──────── THE DATA

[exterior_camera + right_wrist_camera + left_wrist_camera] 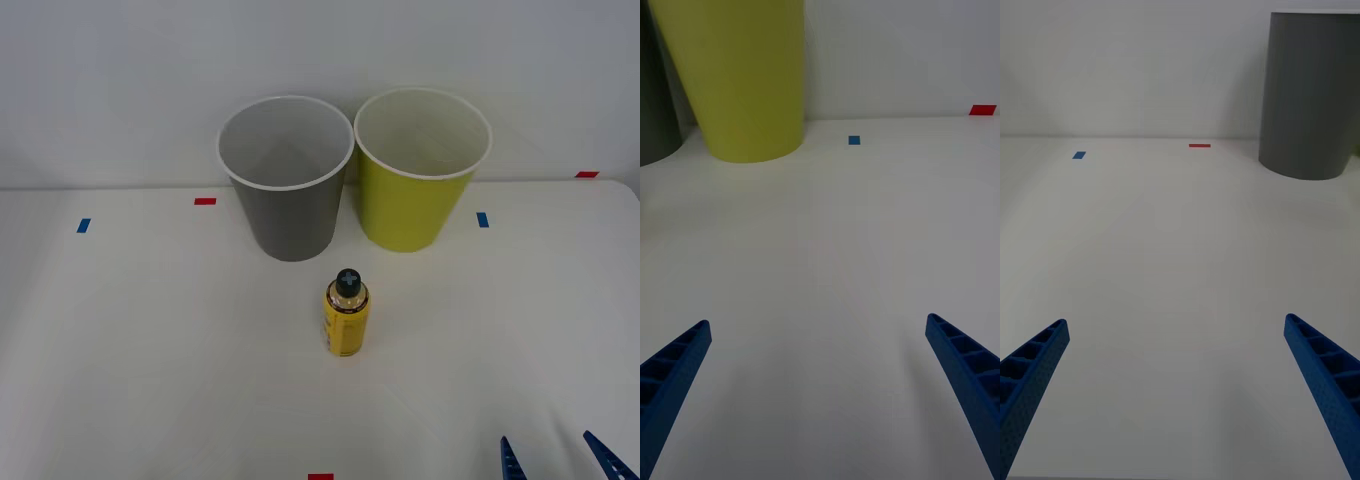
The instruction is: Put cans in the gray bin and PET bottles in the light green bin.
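A white counter [150, 350] fills the near ground, its far edge meeting a plain pale wall [120, 80] — no windows or other furniture in sight. Small tape marks dot the counter: blue squares [83, 225] toward either side, red strips [205, 201] along the back edge and one at the front. The light is soft and even — shadows stay faint.

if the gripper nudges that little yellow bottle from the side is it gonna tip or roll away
Likely to tip: the bottle stands upright on a narrow base, taller than wide. Once down, its round body would probably roll on the smooth white table. It looks small, so probably light. The right gripper is open near the table's front edge, apart from it.
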Robot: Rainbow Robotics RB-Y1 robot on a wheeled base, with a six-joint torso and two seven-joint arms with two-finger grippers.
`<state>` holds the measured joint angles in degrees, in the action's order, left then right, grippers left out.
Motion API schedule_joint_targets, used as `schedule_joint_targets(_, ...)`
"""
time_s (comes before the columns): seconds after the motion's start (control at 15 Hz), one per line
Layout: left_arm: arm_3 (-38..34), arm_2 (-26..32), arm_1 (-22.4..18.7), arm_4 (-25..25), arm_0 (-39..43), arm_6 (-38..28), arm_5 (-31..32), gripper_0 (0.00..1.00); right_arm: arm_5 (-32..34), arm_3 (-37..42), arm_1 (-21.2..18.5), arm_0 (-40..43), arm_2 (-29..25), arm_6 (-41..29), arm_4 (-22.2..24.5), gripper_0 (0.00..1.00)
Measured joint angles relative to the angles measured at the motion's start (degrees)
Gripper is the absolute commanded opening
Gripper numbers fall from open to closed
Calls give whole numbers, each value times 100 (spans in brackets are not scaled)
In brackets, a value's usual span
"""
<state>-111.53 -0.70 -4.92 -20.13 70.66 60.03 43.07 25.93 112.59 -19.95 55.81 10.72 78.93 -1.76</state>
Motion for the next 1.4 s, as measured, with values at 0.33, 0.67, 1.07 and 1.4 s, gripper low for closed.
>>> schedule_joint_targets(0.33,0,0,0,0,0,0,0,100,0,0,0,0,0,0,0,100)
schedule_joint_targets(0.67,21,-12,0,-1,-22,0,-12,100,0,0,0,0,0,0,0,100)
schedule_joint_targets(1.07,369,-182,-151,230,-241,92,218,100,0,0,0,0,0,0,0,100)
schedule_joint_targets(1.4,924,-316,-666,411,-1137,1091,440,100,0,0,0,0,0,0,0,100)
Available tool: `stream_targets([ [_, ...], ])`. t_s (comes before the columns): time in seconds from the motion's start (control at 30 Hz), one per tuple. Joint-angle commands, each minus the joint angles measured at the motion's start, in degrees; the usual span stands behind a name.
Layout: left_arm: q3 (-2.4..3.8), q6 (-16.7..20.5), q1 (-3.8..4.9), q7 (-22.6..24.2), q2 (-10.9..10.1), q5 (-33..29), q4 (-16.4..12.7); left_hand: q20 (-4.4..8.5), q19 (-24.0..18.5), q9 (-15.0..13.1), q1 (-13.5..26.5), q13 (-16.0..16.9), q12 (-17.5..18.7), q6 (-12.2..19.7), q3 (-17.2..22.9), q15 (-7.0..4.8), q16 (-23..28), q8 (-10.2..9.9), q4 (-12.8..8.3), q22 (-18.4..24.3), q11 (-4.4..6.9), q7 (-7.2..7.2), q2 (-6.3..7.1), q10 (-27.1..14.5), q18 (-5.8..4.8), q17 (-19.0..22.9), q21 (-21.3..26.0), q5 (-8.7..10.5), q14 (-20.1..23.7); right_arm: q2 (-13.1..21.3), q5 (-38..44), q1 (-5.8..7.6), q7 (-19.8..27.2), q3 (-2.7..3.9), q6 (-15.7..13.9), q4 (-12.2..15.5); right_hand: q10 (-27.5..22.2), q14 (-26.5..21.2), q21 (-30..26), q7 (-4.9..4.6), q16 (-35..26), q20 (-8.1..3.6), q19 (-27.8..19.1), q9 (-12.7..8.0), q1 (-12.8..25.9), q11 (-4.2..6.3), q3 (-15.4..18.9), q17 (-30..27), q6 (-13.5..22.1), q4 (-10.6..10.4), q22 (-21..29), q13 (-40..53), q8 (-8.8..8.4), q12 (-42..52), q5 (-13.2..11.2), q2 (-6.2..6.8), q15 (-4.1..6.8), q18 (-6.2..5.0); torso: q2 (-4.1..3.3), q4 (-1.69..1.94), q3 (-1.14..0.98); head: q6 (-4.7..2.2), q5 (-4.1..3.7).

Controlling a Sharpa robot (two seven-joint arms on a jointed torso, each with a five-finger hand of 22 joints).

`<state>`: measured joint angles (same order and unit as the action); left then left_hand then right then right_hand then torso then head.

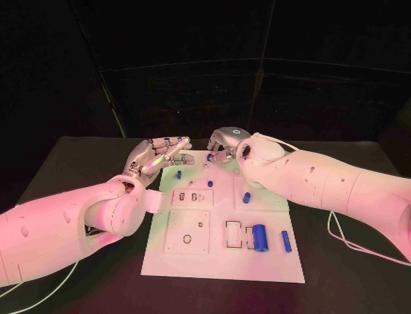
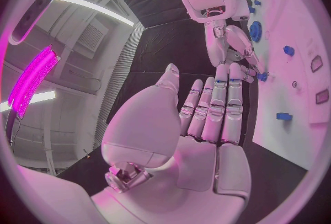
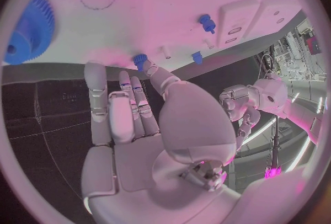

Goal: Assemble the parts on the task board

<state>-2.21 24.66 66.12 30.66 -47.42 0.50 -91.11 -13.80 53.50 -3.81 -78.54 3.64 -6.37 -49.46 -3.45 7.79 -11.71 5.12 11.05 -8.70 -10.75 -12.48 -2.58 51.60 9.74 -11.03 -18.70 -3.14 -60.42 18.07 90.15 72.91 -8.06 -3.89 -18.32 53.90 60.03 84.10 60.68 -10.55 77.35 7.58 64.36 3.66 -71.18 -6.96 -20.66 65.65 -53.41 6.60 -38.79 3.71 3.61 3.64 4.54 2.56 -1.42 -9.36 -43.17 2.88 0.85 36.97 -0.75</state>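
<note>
The white task board (image 1: 224,261) lies mid-table. My right hand (image 1: 226,145) hovers at its far edge, and thumb and a fingertip meet on a small blue part (image 3: 140,60), also seen under the fingers (image 1: 210,157). A blue gear (image 3: 31,28) lies flat on the board beside that hand. My left hand (image 1: 158,156) floats at the board's far left corner, its palm (image 2: 207,119) bare and its fingers straight and apart, pointing at the right hand (image 2: 231,42). Small blue pegs (image 1: 178,174) (image 1: 247,197) sit further in on the board.
A large blue cylinder (image 1: 259,237) and a slimmer blue pin (image 1: 286,241) lie near the board's front right, beside a white slotted block (image 1: 232,234). Recessed sockets (image 1: 193,196) and a square plate (image 1: 188,233) take the board's left half. Black table (image 1: 356,261) surrounds it.
</note>
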Motion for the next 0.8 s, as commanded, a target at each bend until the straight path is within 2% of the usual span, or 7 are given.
stream_targets([
  [0.03,0.06,-0.63,0.14,0.28,0.07,0.36,-0.17,0.01,0.33,0.07,-0.24,-0.06,0.28,-0.34,-0.03,-0.09,0.26,-0.3,-0.35,-0.01,-0.03,-0.55,-0.19,0.26,0.73,-0.09,-0.22,-0.31,-0.43,-0.01,0.18,0.14,-0.11,0.03,-1.82,0.04,-0.89,0.94,-0.53,-0.07,-0.39,0.05,-0.63,0.11,-0.37,-0.11,0.24,-0.72,0.79,-0.36,0.68,0.02,-0.09,0.4,0.21,0.38,-0.48,-0.24,-0.01,0.06,0.02,0.08,-0.09],
  [0.23,0.06,-0.6,0.16,0.31,-0.06,0.36,-0.26,0.01,0.33,0.07,-0.24,-0.06,0.3,-0.34,-0.03,-0.08,0.28,-0.32,-0.37,0.0,-0.03,-0.54,-0.2,0.24,0.73,-0.1,-0.21,-0.31,-0.41,1.28,-0.02,0.14,0.08,0.03,-3.52,1.5,-1.14,0.89,-0.59,-0.06,-0.42,0.14,-0.69,0.16,-0.83,-0.09,0.51,-0.84,1.14,-0.51,0.75,0.1,-0.03,0.79,0.47,0.48,-0.5,-0.27,0.04,-0.15,-0.04,-0.1,0.06],
  [0.37,0.06,-0.67,0.16,0.32,-0.27,0.36,-0.37,0.01,0.33,0.07,-0.24,-0.06,0.3,-0.34,-0.03,-0.08,0.28,-0.32,-0.37,0.0,-0.03,-0.54,-0.2,0.24,0.73,-0.1,-0.21,-0.31,-0.41,4.55,-0.97,0.15,0.0,0.04,-5.09,5.15,0.46,1.17,-0.09,0.03,-0.02,0.03,-0.14,0.46,-1.4,0.18,0.59,-0.37,0.02,-0.98,0.16,0.42,0.4,2.34,1.4,0.32,-0.28,-0.2,0.14,-0.24,-0.06,-0.26,0.07],
  [0.5,0.05,-0.78,0.16,0.34,-0.69,0.36,-0.38,0.01,0.33,0.07,-0.25,-0.07,0.32,-0.35,-0.03,-0.07,0.31,-0.33,-0.38,0.01,-0.03,-0.53,-0.22,0.24,0.73,-0.11,-0.2,-0.31,-0.39,10.29,-4.68,0.24,-0.29,0.04,-5.97,11.13,5.81,1.59,1.66,0.06,0.8,-0.42,1.52,0.73,-1.7,1.05,0.43,0.87,-1.71,-1.6,-2.23,1.53,0.89,5.65,2.51,0.58,0.34,0.18,0.38,-0.68,-0.09,-0.42,0.2],
  [0.57,0.05,-0.81,0.16,0.35,-0.89,0.36,-0.28,0.01,0.33,0.07,-0.25,-0.07,0.32,-0.35,-0.03,-0.07,0.31,-0.33,-0.38,0.01,-0.03,-0.53,-0.22,0.24,0.73,-0.11,-0.2,-0.31,-0.39,13.2,-7.82,0.41,-0.29,0.13,-5.28,13.9,9.98,1.94,2.84,0.54,1.59,-0.84,2.6,0.7,-1.42,1.91,1.11,2.15,-1.79,-1.9,-3.95,2.86,0.81,8.26,3.12,1.44,0.95,0.46,0.5,-0.98,-0.16,-0.48,0.32],
  [0.67,0.05,-0.86,0.16,0.37,-1.09,0.36,-0.05,0.01,0.33,0.07,-0.25,-0.06,0.33,-0.36,-0.03,-0.07,0.32,-0.34,-0.39,0.01,-0.03,-0.52,-0.23,0.24,0.72,-0.11,-0.2,-0.31,-0.39,16.83,-11.83,0.57,-0.24,0.82,-3.45,17.05,15.38,2.46,4.41,1.68,2.89,-1.97,4.11,0.51,0.71,3.22,4.53,4.24,-0.8,-3.62,-6.16,6.64,0.39,13.69,5.79,3.99,2.1,0.9,0.6,-1.27,-0.23,-0.62,0.32],
  [0.8,0.04,-0.92,0.16,0.38,-1.13,0.36,0.19,0.01,0.33,0.07,-0.25,-0.06,0.33,-0.36,-0.03,-0.07,0.32,-0.34,-0.39,0.01,-0.03,-0.52,-0.23,0.24,0.72,-0.11,-0.2,-0.31,-0.39,19.75,-14.16,0.66,-0.54,1.22,-1.05,19.15,15.68,3.13,5.98,1.95,4.92,-2.63,5.57,0.47,2.07,3.6,9.25,7.7,0.68,-6.16,-8.47,14.27,0.45,22.41,6.44,4.98,2.52,1.41,0.69,-1.4,-0.35,-0.74,0.33],
])
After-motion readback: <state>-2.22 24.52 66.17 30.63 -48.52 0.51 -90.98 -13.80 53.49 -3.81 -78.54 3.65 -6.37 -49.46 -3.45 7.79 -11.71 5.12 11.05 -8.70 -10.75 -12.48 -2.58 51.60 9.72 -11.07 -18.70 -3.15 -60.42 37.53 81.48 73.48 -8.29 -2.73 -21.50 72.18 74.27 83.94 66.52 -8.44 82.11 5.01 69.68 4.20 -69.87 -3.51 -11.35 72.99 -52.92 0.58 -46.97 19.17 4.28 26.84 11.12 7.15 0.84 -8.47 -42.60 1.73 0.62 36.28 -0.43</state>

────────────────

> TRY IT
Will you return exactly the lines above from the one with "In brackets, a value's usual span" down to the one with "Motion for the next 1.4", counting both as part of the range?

> SOLUTION
In brackets, a value's usual span
"""
<state>-111.53 -0.70 -4.92 -20.13 70.66 60.03 43.07 25.93 112.59 -19.95 55.81 10.72 78.93 -1.76</state>
Motion for the next 1.4 s, as measured, with values at 0.33, 0.67, 1.07 and 1.4 s, gripper low for closed.

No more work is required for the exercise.